■ Instructions to follow: Look through the data that follows and copy each line with the string "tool".

*** Dataset content Section Begins ***

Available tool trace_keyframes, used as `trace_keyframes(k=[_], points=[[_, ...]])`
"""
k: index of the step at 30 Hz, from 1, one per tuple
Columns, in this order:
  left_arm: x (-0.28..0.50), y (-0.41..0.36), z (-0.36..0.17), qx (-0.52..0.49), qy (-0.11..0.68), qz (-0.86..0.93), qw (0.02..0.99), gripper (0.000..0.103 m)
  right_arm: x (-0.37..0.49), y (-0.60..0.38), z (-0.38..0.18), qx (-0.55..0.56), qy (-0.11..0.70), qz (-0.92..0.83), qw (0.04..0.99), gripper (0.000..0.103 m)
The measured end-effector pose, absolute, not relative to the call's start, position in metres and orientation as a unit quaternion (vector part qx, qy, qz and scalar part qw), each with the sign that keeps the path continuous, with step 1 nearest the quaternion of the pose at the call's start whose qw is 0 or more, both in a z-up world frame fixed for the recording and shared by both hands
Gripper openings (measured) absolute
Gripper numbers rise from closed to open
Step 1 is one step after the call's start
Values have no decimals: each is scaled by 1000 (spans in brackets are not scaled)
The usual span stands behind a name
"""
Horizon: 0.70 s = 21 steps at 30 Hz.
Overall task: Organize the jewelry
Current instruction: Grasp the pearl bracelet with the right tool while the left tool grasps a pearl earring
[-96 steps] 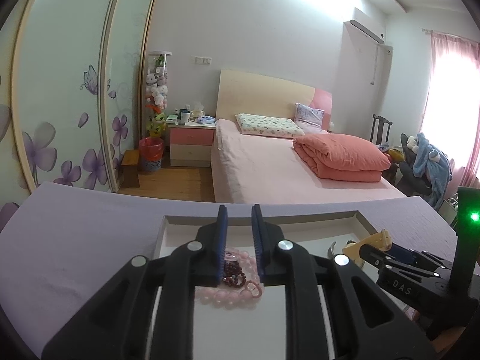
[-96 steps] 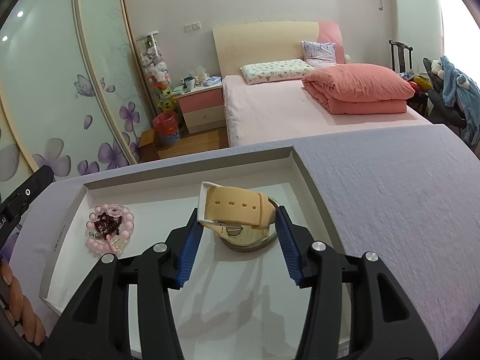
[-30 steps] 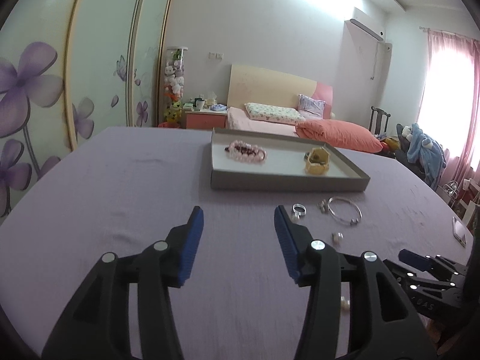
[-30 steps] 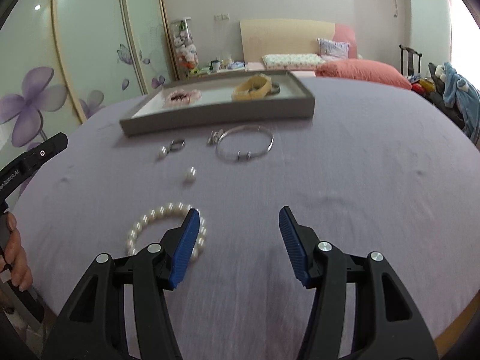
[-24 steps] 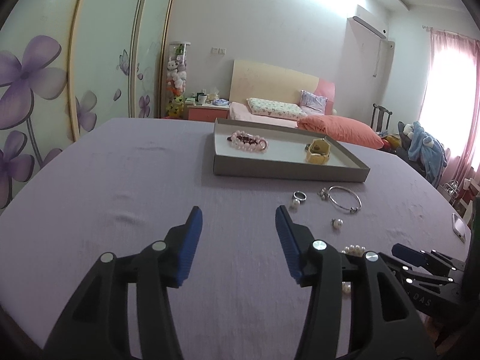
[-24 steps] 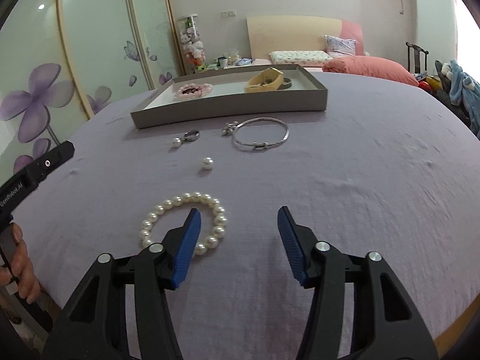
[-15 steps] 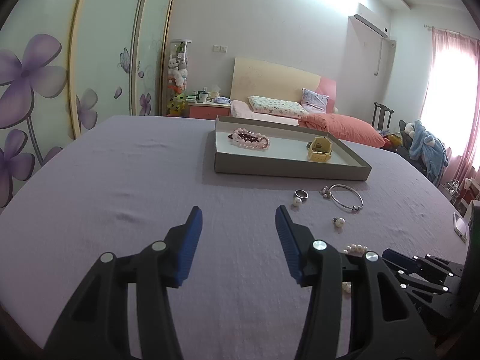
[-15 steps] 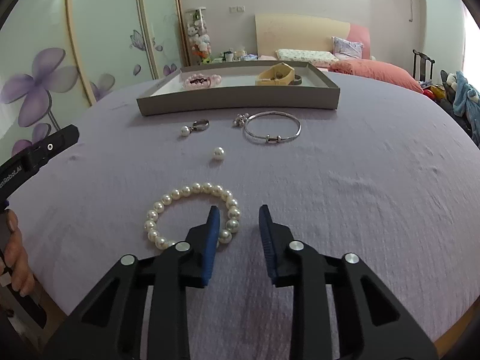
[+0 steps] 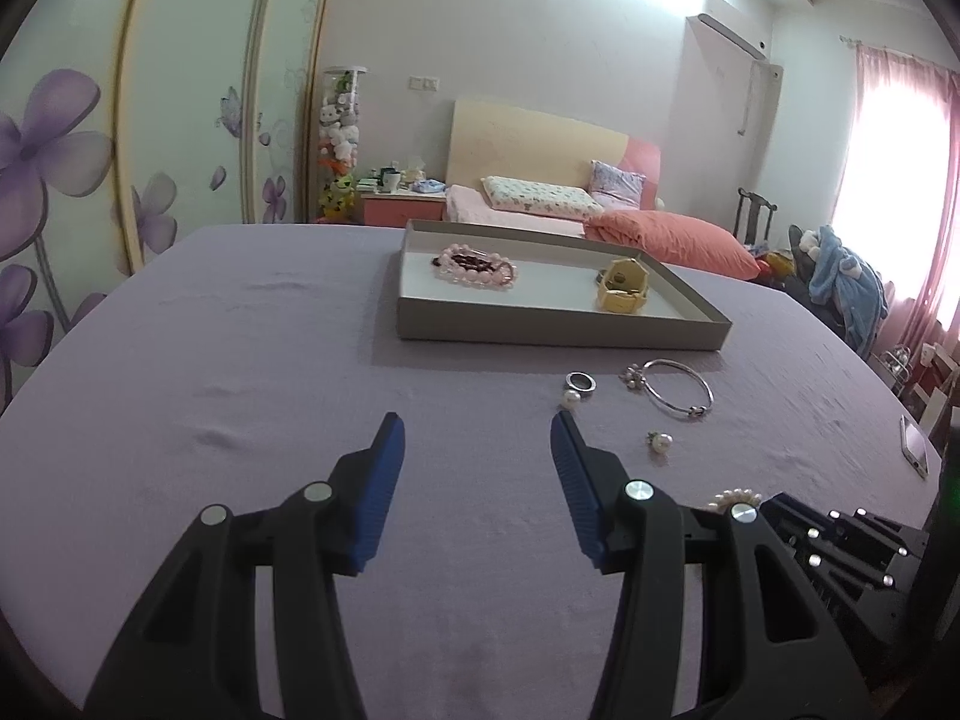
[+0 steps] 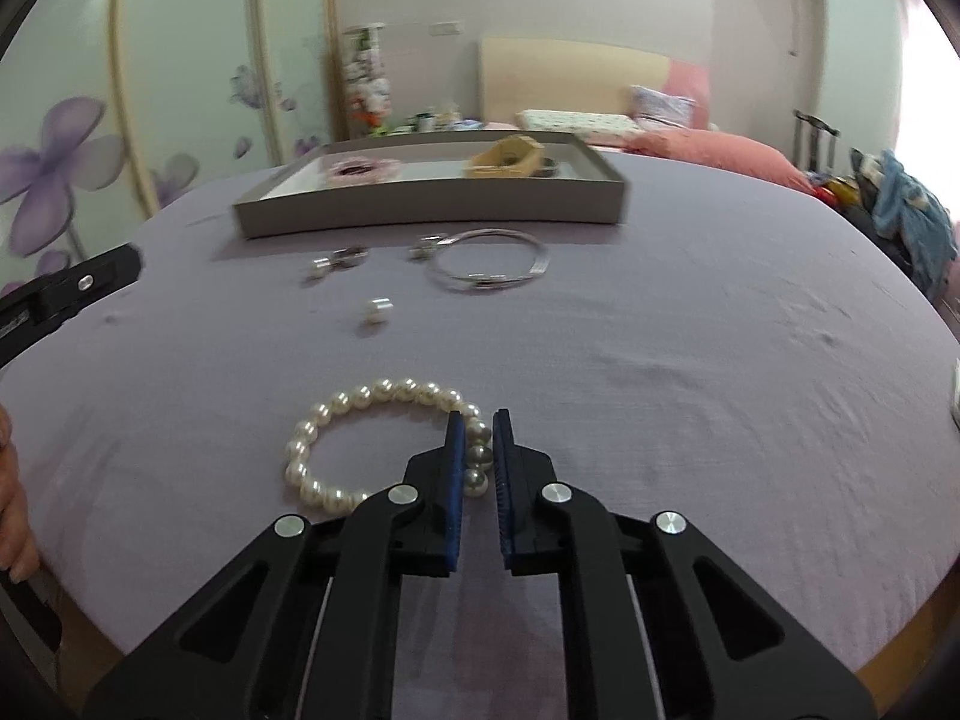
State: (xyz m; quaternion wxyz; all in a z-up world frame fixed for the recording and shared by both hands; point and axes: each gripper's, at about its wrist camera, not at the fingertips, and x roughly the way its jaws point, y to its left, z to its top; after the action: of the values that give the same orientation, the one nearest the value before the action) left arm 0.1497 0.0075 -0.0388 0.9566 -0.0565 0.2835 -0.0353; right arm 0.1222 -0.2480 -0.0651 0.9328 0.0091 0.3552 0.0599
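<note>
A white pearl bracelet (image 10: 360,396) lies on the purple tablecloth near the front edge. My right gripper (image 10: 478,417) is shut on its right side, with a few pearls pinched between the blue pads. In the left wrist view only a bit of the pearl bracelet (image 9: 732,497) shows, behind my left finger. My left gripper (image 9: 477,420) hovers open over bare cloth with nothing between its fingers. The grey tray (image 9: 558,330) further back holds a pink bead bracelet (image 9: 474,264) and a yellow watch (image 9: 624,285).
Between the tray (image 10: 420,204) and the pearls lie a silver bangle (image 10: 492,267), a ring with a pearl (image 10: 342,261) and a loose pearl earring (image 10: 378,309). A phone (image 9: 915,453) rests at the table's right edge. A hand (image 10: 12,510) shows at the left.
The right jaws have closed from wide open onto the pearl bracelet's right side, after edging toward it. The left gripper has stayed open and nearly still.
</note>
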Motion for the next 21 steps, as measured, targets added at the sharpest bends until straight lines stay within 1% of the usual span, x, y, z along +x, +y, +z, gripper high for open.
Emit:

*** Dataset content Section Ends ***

■ Completed exercise:
Available tool trace_keyframes, used as `trace_keyframes(k=[_], points=[[_, ...]])`
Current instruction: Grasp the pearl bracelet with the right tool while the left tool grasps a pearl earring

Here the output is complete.